During the 1871 Wyoming Legislative Session, there was a movement to repeal the Women's Suffrage Act. The movement was not so much against the concept of women's suffrage nor a commentary of the failure of its institution as it was a fight between the Republic and Democratic parties themselves. The vote was stright down the party lines, and was vetoed by Governor John Campbell. Campbell addressed the Legislature to explain his reasoning, addressing the opposition's arguments one by one, and declaring his full support for women's suffrage.
Section 1. Equality of rights under the law shall not be denied or abridged by the United States or by any State on account of sex.
Section 2. The Congress shall have the power to enforce, by appropriate legislation, the provisions of this article.
Section 3. This amendment shall take effect two years after the date of ratification.
First introduced to Congress in 1923, the Equal Rights Amendment (ERA) to the United States Constitution was proposed to ensure that the rights of women were equal to those of men across the nation. The amendment was controversial from the start. Working class women and organized labor opposed it because it would strip them of protective legislation at work, like shorter work days and prohibiting night work and heavy lifting.

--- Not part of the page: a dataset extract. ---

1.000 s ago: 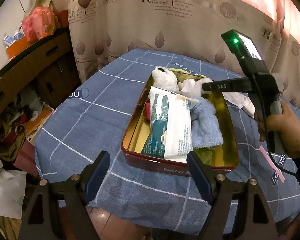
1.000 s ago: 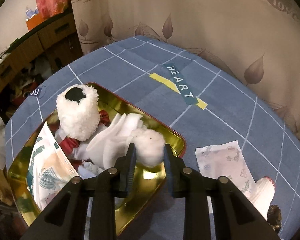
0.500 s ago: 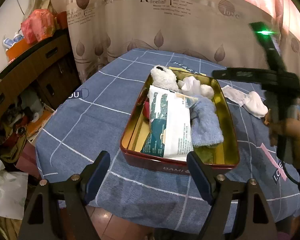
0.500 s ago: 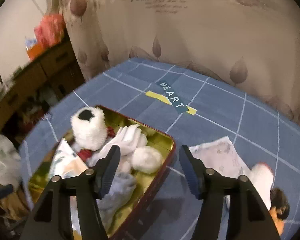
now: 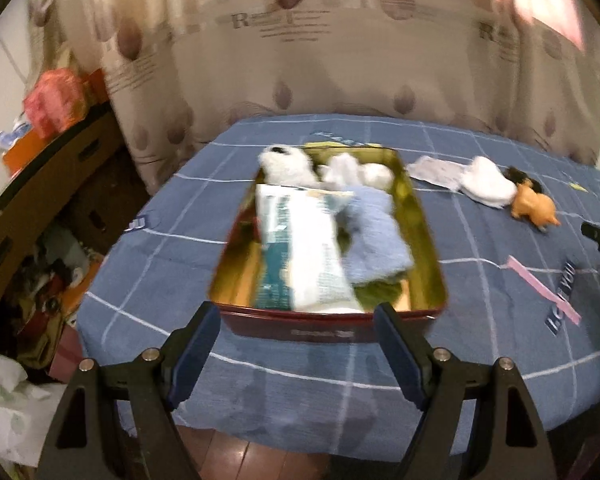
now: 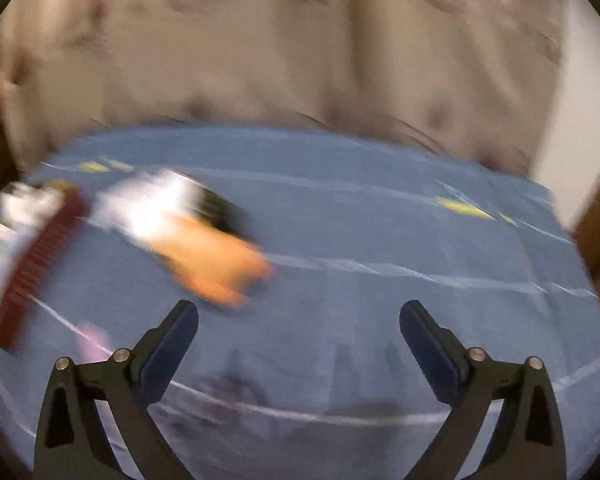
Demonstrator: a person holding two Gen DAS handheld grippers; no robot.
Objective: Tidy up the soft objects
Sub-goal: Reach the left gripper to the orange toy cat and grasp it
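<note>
The desk, under a blue checked cloth, carries a red tin with a gold inside near its middle. The tin already holds a white plush toy and a white cloth bundle at the far end, a white and teal packet along its length and a light blue towel beside that. Off to the tin's right, out on the cloth, lie a flat white printed cloth, a white sock-like piece, something small and dark and an orange plush animal, all close together.

My reading is that the step in hand is a change of target: one soft piece is stowed and the right gripper is heading for the pile still outside the tin. Its jaws have just been opening and now stand wide apart with nothing between them. The next move calls for lining those jaws up over one loose item, likely the orange toy, coming down so the pads straddle it, and closing gently, since plush squashes and slips.

The left gripper hangs at the near edge of the desk, jaws released and empty, with the tin's near wall between them in the picture but not touched.

The left wrist view gives the whole layout: the tin's contents and the loose pile. A dark edge at its far right may be the other tool, but I cannot be sure. The right wrist view is heavily smeared; it shows its own spread jaws, the orange and white pile ahead to the left and the tin's red side at the frame's left, but none of what lies inside.
</note>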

Middle-class and white collar workers supported the amendment as it would put them on equal footing with their male counterparts.
In 1972, following Women's Strike for Equality in Washington, DC, and other vocal demonstrations from the National Organization for Women (NOW) and other organizations supporting the women's liberation movement, Representative Martha Griffiths of Michigan successfully introduced House Joint Resolution No. 208. In short order, it was adopted by both the House and Senate and endorsed by President Nixon.

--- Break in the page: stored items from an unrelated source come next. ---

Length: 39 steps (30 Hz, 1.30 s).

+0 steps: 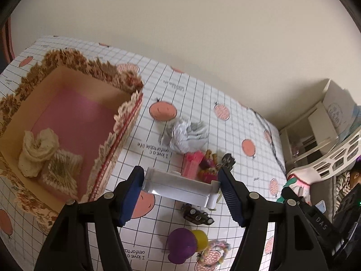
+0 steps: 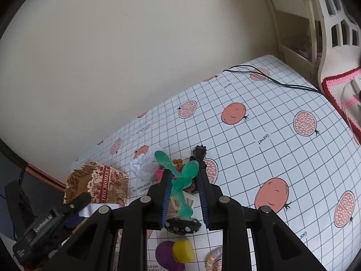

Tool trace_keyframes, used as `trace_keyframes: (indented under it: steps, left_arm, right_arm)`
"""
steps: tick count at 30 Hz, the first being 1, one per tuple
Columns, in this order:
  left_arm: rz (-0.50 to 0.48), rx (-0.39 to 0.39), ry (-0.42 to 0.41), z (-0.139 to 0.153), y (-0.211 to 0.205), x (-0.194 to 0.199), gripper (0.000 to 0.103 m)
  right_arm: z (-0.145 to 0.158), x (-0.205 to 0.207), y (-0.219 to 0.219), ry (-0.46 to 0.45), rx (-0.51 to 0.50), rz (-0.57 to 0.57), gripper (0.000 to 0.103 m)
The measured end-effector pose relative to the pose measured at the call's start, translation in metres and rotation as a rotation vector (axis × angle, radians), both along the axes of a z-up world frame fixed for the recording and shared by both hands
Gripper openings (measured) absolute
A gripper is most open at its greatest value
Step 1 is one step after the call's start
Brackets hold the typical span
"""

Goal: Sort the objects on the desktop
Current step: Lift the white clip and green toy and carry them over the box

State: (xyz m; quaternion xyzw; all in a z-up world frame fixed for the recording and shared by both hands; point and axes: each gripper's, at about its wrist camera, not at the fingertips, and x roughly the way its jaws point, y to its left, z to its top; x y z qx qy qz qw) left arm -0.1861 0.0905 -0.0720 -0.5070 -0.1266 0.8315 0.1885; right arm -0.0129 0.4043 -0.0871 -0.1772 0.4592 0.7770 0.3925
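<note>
My left gripper (image 1: 181, 189) is shut on a clear plastic box (image 1: 180, 188) and holds it above the table, just right of the lace-trimmed storage box (image 1: 74, 122). That box holds a cream crocheted piece (image 1: 37, 150) and a woven piece (image 1: 62, 169). My right gripper (image 2: 183, 194) is shut on a green plastic toy (image 2: 180, 178) and holds it above the pile. On the table lie crumpled paper (image 1: 186, 135), a pink item (image 1: 191, 163), small dark toy cars (image 1: 197, 216) and a purple and yellow toy (image 1: 187, 244).
The table wears a white grid cloth (image 2: 270, 135) with pomegranate prints. A black cable (image 2: 282, 83) lies at its far edge. A white chair (image 2: 334, 33) with a red-edged cushion stands to the right. The wall is close behind.
</note>
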Motion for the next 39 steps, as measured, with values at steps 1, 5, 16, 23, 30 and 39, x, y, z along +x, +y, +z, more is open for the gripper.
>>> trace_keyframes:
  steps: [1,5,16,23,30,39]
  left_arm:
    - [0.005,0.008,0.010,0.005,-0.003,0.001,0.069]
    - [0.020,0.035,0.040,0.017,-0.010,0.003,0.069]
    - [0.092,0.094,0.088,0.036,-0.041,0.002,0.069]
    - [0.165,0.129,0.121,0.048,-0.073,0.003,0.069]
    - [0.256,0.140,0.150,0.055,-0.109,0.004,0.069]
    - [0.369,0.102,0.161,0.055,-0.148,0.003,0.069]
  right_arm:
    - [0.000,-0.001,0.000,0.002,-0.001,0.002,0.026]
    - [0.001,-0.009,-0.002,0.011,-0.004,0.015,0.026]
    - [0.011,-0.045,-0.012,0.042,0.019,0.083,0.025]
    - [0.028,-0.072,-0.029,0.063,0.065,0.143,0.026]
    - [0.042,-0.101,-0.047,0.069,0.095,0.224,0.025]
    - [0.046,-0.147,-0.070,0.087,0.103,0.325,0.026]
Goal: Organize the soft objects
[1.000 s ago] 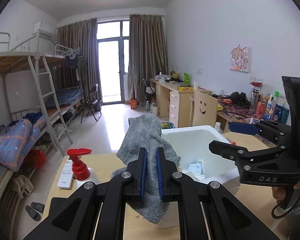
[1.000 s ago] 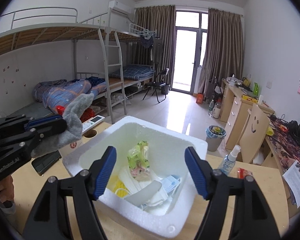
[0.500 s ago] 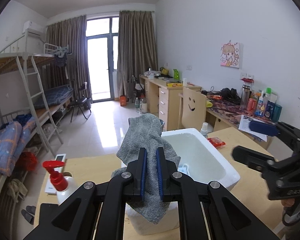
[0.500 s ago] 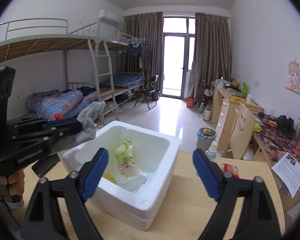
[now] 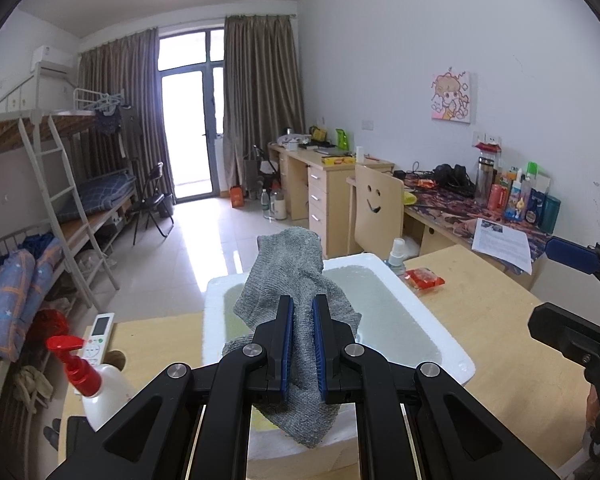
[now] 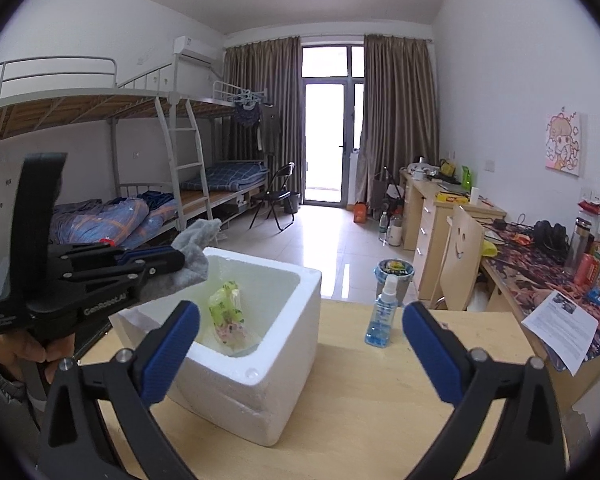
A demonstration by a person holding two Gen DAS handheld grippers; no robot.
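Note:
My left gripper (image 5: 302, 312) is shut on a grey knitted cloth (image 5: 292, 272) and holds it above the near left edge of the white foam box (image 5: 452, 354). In the right wrist view the left gripper (image 6: 180, 258) with the grey cloth (image 6: 194, 246) hangs over the box's (image 6: 284, 320) left rim. A green-patterned packet (image 6: 228, 308) stands inside the box. My right gripper (image 6: 300, 340) is open and empty, to the right of the box above the wooden table (image 6: 360, 408).
A blue spray bottle (image 6: 384, 312) stands right of the box. A red packet (image 5: 424, 278) lies on the table beyond it. A white pump bottle with red top (image 5: 88, 380) and a remote (image 5: 98, 334) sit at the left. A printed sheet (image 6: 560, 328) lies far right.
The right gripper has drawn back and to the right, away from over the box. The left gripper has moved a little with the cloth still in it, so the box shows more centrally.

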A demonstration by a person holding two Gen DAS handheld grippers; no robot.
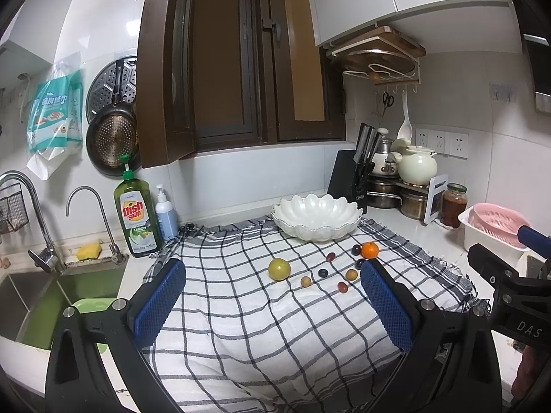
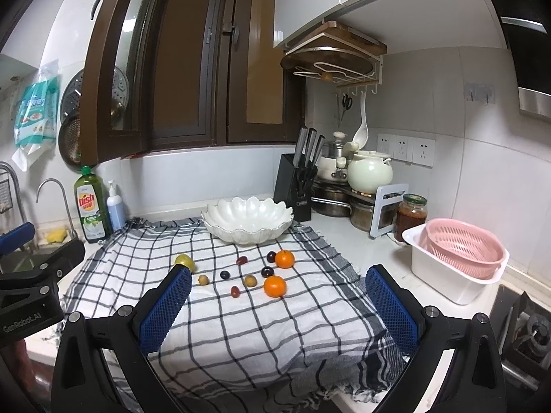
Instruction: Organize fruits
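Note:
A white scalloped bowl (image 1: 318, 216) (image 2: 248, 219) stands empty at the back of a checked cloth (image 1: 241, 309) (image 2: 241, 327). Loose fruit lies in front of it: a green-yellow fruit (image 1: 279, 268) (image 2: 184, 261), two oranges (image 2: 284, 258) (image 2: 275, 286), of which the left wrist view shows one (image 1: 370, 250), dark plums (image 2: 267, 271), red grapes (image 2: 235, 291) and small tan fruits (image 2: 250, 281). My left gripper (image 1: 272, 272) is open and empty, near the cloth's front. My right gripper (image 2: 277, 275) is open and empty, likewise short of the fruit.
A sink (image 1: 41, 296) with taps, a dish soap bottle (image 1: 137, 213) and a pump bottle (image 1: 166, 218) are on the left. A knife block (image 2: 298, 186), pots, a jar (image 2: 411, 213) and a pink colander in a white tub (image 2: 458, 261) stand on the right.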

After much debate in the Senate and in the state, Wyoming became the 23rd state to ratify the amendment on January 26, 1973. Supporters celebrated by decorating the Esther Morris Statue outside the Capitol Building with flowers.
Despite an initial surge of 30 states ratifying the amendment, only 35 of the necessary 38 states were gained by its expiration date on March 22, 1979. By this date, four of the 35 states had voted to rescind their ratifications, bringing the total down to 31 states. In 1978, Congress extended the deadline to 1982, but this did not make a difference. In 2017, Nevada made the symbolic gesture of ratifying the amendment 35 years past the deadline.

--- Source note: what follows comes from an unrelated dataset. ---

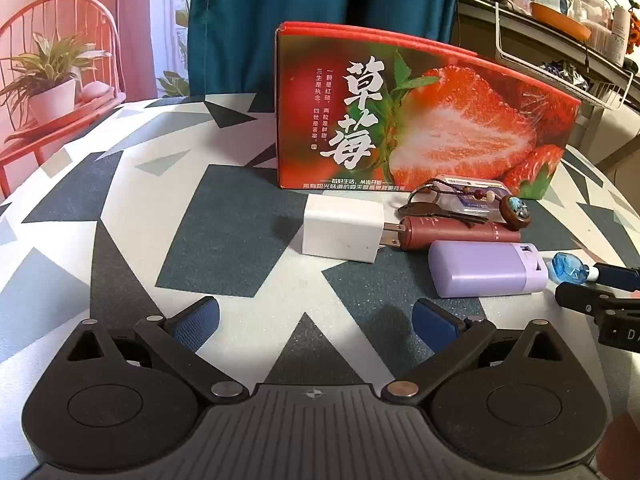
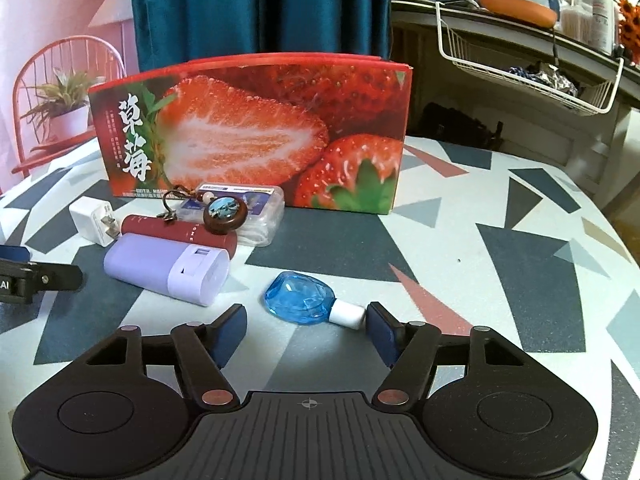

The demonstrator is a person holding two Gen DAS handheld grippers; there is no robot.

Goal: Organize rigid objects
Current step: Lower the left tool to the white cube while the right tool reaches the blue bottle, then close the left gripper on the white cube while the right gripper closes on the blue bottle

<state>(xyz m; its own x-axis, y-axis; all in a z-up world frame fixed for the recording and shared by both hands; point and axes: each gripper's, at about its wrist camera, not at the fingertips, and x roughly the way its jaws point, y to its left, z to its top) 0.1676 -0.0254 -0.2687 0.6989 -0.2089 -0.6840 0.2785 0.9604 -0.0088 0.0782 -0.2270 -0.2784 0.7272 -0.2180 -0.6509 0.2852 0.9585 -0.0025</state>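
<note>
Both claws rest low over the patterned table [image 1: 120,208]. Left claw [image 1: 316,324] stands apart, empty, the white charger [image 1: 342,226] ahead of it. Right claw [image 2: 306,326] is apart too, its right pad touching the white cap of the blue bottle [image 2: 302,298], which lies just ahead. Beyond, left of it, lie the purple case [image 2: 168,270], red tube [image 2: 180,232] and strawberry box [image 2: 256,132].
</note>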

The first jury to contain women was a grand jury in Laramie that sat for a three week court term starting in March 1870, hearing several cases. (This also called for the first female bailiff, Eliza Stewart Boyd as a man couldn't very well see to the needs of a group of women.) In April 1870, a petit jury also including women was called in Laramie. These ladies were probably chosen because the court hadn't been able to convict anyone and crime was rampant in the town.
(WSA H53-42, First mixed jury in Wyoming since 1870, May 8, 1950)
According to Cora Beach’s Women of Wyoming, Volume I, it was about this time that the lawyers and pundits began to push for a literal reading of the statue describing jury qualifications. The legislation had been passed prior to the act granting women’s suffrage and thus specified that the jurors be men. As no one pushed to change the law, the Wyoming Supreme Court did not provide a definitive decision nor was the law changed by the legislature until 1949. The first mixed jury in the State of Wyoming, and thus the first female jurors in 80 years, sat the next year on May 8, 1950.
Wyoming State Constitution, Article 6 Section 1, Suffrage (WSA Secretary of State Records, RG0002)
During the Constitutional Convention, the inclusion of women's suffrage was discussed at length. The question was not so much whether universal suffrage should be included in the new constitution, but how. Some delegates insisted that the citizens should be allowed to vote on the issue separate from the Constitution while others argued that there was no reason it should not be an integral part of the document. In the end, Wyoming was admitted as the 44th state and the first to guarantee universal suffrage in its constitution on July 10, 1890.